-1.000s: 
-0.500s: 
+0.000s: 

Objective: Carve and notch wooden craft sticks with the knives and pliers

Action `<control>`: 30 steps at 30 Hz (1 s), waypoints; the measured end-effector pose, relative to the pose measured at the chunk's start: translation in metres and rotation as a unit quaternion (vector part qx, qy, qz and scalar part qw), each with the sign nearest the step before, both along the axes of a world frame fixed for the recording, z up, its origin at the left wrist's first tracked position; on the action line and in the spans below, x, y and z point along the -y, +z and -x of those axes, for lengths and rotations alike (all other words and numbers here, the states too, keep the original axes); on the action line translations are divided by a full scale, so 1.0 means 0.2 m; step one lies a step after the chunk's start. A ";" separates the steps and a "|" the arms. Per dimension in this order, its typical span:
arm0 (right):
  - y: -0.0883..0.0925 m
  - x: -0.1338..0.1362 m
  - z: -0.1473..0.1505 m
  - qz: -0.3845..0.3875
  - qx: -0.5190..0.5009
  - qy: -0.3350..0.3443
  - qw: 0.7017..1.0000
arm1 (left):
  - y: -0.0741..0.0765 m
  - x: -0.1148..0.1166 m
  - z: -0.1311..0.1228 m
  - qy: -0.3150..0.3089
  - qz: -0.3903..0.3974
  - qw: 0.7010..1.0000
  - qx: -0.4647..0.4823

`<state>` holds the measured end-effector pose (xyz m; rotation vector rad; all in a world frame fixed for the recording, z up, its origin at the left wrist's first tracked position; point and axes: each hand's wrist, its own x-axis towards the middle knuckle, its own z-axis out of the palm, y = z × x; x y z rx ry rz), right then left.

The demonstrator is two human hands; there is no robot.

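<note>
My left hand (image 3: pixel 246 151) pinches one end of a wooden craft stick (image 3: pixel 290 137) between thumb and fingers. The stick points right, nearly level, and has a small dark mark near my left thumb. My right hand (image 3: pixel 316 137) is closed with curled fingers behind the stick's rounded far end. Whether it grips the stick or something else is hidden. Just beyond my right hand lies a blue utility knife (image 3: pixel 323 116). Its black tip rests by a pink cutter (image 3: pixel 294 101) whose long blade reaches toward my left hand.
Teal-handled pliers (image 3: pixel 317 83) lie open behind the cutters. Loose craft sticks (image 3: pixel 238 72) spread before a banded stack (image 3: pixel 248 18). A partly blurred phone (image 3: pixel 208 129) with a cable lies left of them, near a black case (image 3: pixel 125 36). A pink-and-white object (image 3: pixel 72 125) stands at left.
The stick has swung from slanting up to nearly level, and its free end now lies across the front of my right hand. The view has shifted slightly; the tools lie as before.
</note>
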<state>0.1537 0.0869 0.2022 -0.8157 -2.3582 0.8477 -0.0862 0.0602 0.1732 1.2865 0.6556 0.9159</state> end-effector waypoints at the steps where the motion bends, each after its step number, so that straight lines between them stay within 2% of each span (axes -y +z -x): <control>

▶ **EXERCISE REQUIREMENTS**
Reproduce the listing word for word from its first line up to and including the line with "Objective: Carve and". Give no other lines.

▶ **TASK RESPONSE**
-1.000s: 
-0.500s: 
+0.000s: 

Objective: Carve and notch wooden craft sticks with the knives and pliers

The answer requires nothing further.